A Torino l’attesa di una festa diventata un incubo Quando la paura ti entra dentro, è così. Basta un botto, fatto esplodere da uno sciagurato, per provocare uno tsunami di panico: si calpestano i vicini, si travolgono i bambini (uno è gravissimo al Regina Margherita), si lasciano gli affetti, i ricordi, le borse, le carte. Si scappa! Si scappa e si uccide la libertà degli altri, i loro affetti, le lacrime (non fai in tempo a vederle). «Fuge» , come scrivevano i padri della Chiesa.

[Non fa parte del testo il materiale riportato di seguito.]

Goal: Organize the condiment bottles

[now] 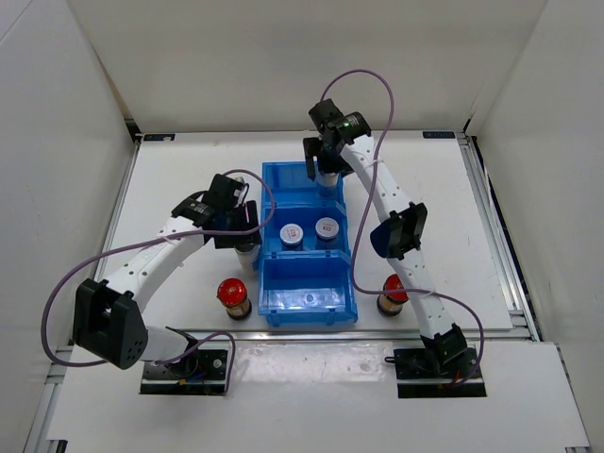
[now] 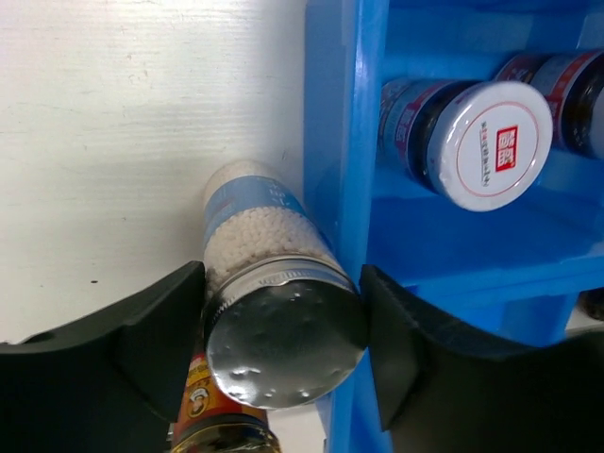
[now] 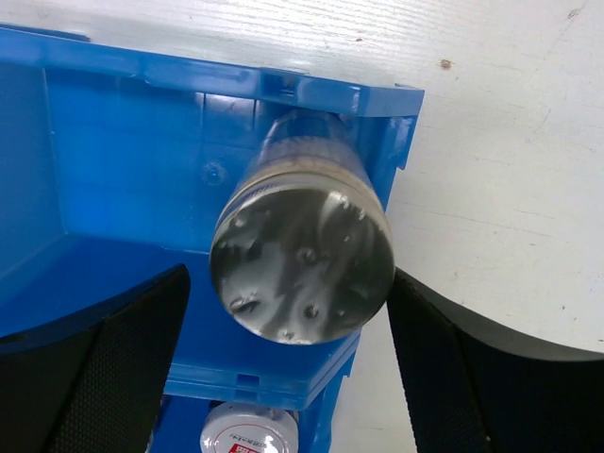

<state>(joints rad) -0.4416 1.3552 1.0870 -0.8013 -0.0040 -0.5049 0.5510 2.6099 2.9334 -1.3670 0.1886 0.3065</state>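
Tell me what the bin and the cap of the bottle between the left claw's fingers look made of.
Bin: moulded plastic with a glossy blue finish, judging by the soft highlights along its wall. Cap of the bottle: probably metal, possibly metallised plastic. It is shiny silver and dimpled, with mirror-like reflections.

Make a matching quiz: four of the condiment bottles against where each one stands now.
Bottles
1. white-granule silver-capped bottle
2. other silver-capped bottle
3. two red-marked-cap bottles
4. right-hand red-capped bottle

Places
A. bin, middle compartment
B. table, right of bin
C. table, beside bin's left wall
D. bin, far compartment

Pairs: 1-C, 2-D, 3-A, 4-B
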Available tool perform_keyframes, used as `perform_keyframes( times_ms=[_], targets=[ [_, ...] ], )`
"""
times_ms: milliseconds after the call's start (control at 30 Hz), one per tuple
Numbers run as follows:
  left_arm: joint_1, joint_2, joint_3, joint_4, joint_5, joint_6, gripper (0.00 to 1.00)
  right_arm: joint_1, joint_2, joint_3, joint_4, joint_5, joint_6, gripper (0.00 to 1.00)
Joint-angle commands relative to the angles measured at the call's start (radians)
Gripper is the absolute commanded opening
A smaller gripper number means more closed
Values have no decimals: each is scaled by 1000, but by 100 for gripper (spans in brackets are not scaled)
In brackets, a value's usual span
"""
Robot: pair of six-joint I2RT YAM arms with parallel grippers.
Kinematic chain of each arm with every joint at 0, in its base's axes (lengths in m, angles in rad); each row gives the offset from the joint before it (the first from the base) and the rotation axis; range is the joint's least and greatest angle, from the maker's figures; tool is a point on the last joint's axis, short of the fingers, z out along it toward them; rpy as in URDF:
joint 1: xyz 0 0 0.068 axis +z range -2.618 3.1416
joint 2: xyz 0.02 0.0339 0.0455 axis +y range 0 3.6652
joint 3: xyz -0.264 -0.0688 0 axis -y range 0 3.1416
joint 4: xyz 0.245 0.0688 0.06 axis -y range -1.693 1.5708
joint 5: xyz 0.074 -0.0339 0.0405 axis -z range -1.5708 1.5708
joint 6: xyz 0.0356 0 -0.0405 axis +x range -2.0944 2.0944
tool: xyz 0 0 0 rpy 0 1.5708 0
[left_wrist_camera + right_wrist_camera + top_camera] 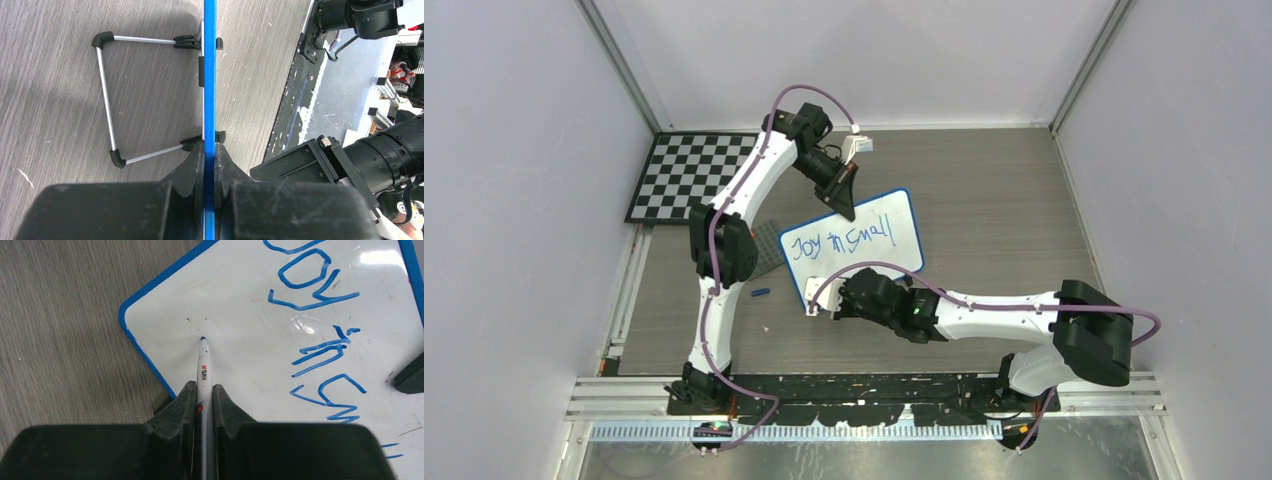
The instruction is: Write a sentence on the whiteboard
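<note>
whiteboard [209, 75] edge clamped in left claw [209, 156], marker [203, 371] pinched in right claw [204, 392], tip seemingly on board below sentence [320, 360]

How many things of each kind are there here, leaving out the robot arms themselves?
whiteboard: 1
marker: 1
checkerboard: 1
grey studded plate: 1
small blue piece: 1
Total: 5

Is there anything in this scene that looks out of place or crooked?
The whiteboard sits turned at an angle to the table, and a small blue piece, perhaps a pen cap, lies loose on the table left of it. Nothing looks spilled or broken.
</note>
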Motion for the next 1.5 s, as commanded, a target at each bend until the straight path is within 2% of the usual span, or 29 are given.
perform_keyframes(
  times_ms=[0,467,700,1467],
  targets=[
    [-46,51,-39,-55,-59,1,0,3,-9,-13,70,45,-24,0],
    [-46,46,-49,-49,-66,-4,0,-31,-98,-56,10,84,-17,0],
    [-47,54,-44,-47,-65,-8,0,-30,-110,-16,-21,40,-3,0],
    [-54,55,-46,-45,-66,-14,0,-25,-13,21,30,47,0,0]
  ],
)
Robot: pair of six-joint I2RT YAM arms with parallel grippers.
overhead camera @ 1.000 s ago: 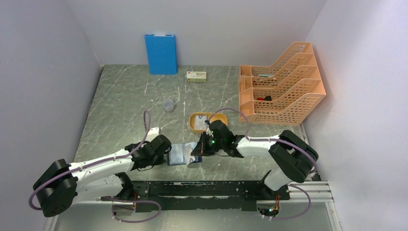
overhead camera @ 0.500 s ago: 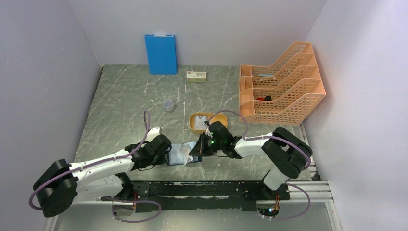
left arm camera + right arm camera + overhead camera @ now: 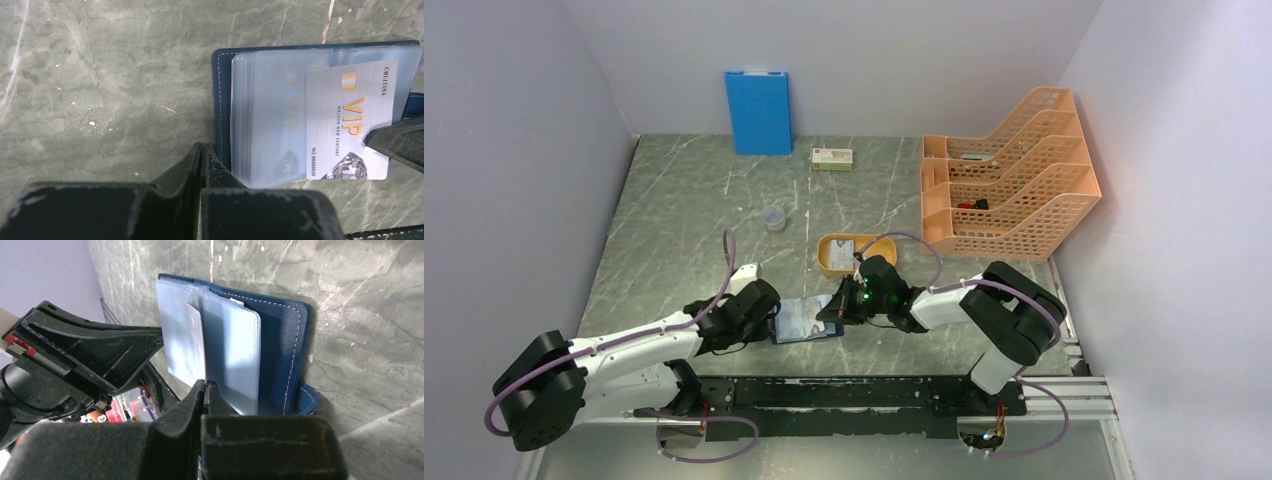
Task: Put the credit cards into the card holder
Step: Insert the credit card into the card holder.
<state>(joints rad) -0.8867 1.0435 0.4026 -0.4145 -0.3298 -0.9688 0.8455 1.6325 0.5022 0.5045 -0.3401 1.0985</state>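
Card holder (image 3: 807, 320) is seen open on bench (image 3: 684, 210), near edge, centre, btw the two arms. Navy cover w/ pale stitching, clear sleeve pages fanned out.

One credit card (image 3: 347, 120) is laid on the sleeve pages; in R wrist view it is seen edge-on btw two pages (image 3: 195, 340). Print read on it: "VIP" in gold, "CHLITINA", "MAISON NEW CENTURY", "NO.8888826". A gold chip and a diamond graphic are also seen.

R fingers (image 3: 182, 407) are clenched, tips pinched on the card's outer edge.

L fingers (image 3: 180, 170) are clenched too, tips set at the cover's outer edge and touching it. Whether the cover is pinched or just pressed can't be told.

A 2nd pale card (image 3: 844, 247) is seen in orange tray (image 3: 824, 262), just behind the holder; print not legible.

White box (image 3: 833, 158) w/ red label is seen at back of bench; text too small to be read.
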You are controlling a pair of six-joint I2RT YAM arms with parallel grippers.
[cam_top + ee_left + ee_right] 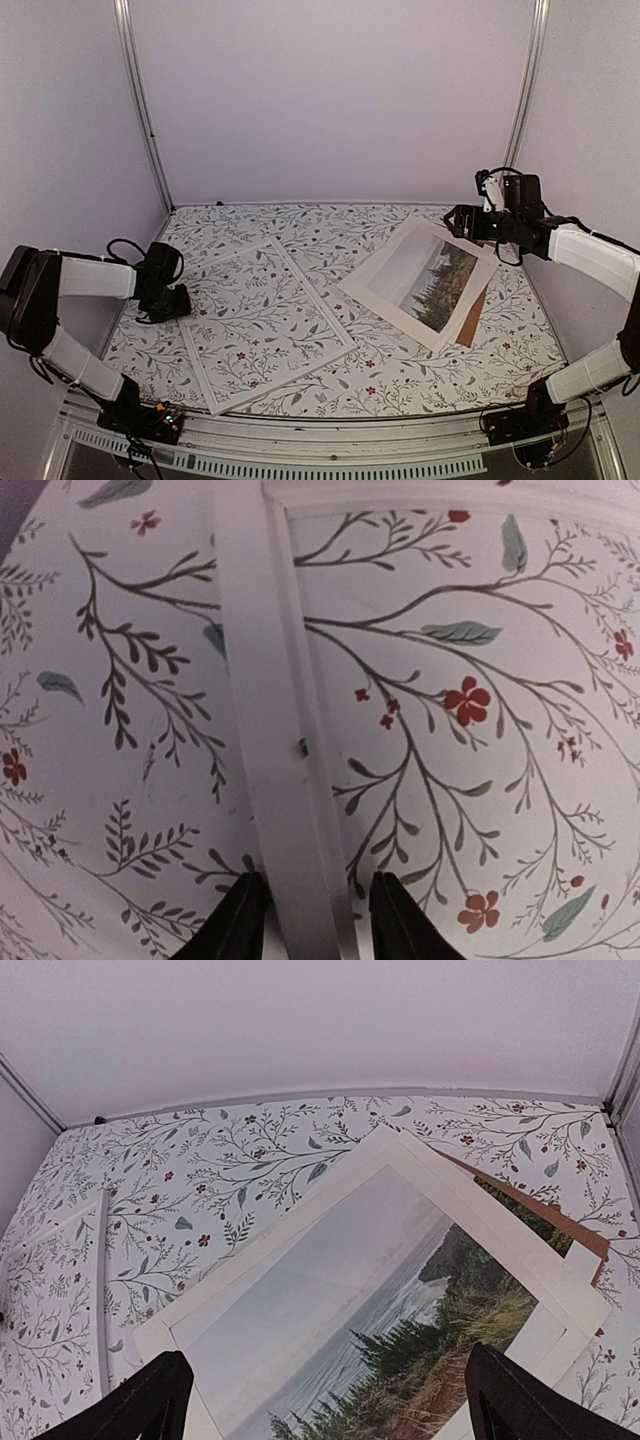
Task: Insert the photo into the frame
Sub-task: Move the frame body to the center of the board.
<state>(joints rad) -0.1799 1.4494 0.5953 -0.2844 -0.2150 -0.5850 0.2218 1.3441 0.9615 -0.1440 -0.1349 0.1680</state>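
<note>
Steadying the frame: the left gripper sets its jaws astride the frame rail, grip not discernible. The right gripper, jaws wide apart, hovers over the photo, which lies on a panel right of the frame. Next, probably, it must pinch the photo's thin edge.

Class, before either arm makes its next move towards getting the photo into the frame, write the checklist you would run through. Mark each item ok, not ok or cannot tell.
1. The left gripper has one finger on each side of a rail of the frame: ok.
2. The left gripper has a firm grip on that rail: cannot tell.
3. The right gripper is open over the photo: ok.
4. The photo lies picture side up with nothing on top of it: ok.
5. The photo is clear of the brown backing panel: not ok, it rests on the panel.
6. The photo is inside the frame: not ok, they lie apart.
</note>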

Ma così non vedi più altro che te stesso, la salvezza, un approdo, un’isola, il respiro. Loro, infatti, aggiungevano «tace, quiesce» . Noi no. Noi abbiamo fatto l’opposto: siamo fuggiti e basta. È il contrario di ciò che avviene con la farina che, lavorata, dà il pane, dello Spirito Santo che, come l’aria, ti fa essere uomo e, speriamo, credente, che ti impasta di umano e soprannaturale. Scappati e basta. A Torino è successo così.
C’era l’attesa speranzosa di una festa, di un triplete, di un mito, la Juventus. Poi, come un fulmine a ciel sereno, i brividi di una bomba. Ed è stato l’inferno. Oltre 1.500 i feriti, di più quelli lesionati dentro. Le sirene delle ambulanze, i 'pronto soccorso' colmi di gente sanguinante, i tg impazziti, l’immaginario collettivo devastato da immagini di cruda realtà. Ma non era successo nulla: solo il gesto violento e infine criminale di qualcuno che è andato oltre. Ma le riprese di ciò che è avvenuto sono state impressionanti: urla, grida, una massa indistinta che si muoveva come un’onda, quelle altissime dell’oceano, che ti spazzano via. Il terrore era 'dentro'. Era sotto la nostra pelle. Come a Nizza, a Parigi, a Monaco, a Berlino, a Londra ognuno ha cercato una via di scampo per poter respirare. Facendolo ha calpestato, rotto, ferito, lesionato l’altro.
Non importava se un bambino con gli occhi spauriti, un uomo forte o una donna esile. Via, via dall’inferno, perché l’inferno, purtroppo, ora ce l’abbiamo più che mai dentro. La paura del diverso, del terrorista, del lupo solitario, l’abbiamo vista, sbagliando, lì, in piazza San Carlo, dove Benedetto XVI aveva celebrato l’eucaristia e dove, in passato, hanno 'lavorato' santi come Cottolengo e don Bosco (di cui qualche balordo ha rubato le reliquie di quel cervello che tanto bene ha fatto e continua a fare in tutti i continenti). Ed è stato, purtroppo, uno scenario apocalittico. A Londra, intanto, tre gruppi di pazzi furiosi scatenavano un altro (l’ennesimo) scenario di morte: auto contro i passanti del sabato sera, accoltellatori che colpivano chiunque in nome di un Allah che certo non è Dio di nessuno, perché Dio vuole la pace e non gli assassinii. Una simultaneità, 22,30 a Torino, stessa ora a Londra, che svela un detonatore invisibile, ma che è dentro di noi. Sono riusciti a farci entrare 'dentro' la paura. E vanno fermati. Sì, certo, aumenterà la sicurezza, cresceranno le azioni contro il Daesh e i loro hitleriani accoliti, ma la risposta deve nascere dentro di noi, nelle nostre convinzioni, nel nostro io più profondo.
Dio è amore, Dio è abbraccio, Dio è canto insieme alla gloria e maestosità del creato. Il giorno prima di tutto questo ero su una delle cime più alte delle Alpi: c’era il sole, la neve e le nuvole che incorniciavano, a volte portando la nebbia, le punte più belle e inesplorate. È quella nebbia che dobbiamo cercare di far sciogliere, la nebbia, l’umidità, le lacrime, la diffidenza, la cattiveria, l’ingiustizia, l’esclusione. La scommessa è tutta lì. Se non si scioglierà, non porterà via la paura dal nostro cuore (quella che perfidamente ci hanno anche inconsciamente infiltrato) e con il panico e il terrore, altre stragi, altri incubi ci saranno. Ma non succederà perché noi siamo più forti, grazie alla bontà di Dio, delle loro battaglie, dei loro assalti, delle loro bombe. Ma bisogna cominciare subito, magari con un sorriso.
C’è da cancellare un secolo di sospetti, di timori, di diffidenze, di politiche sbagliate, di furfanterie di comunicazione, una mentalità della paura del diverso che ha avvelenato le nostre vite, ma non offuscherà quelle dei nostri figli. 'Bussate, vi sarà aperto', ma prima purifichiamo i nostri cuori.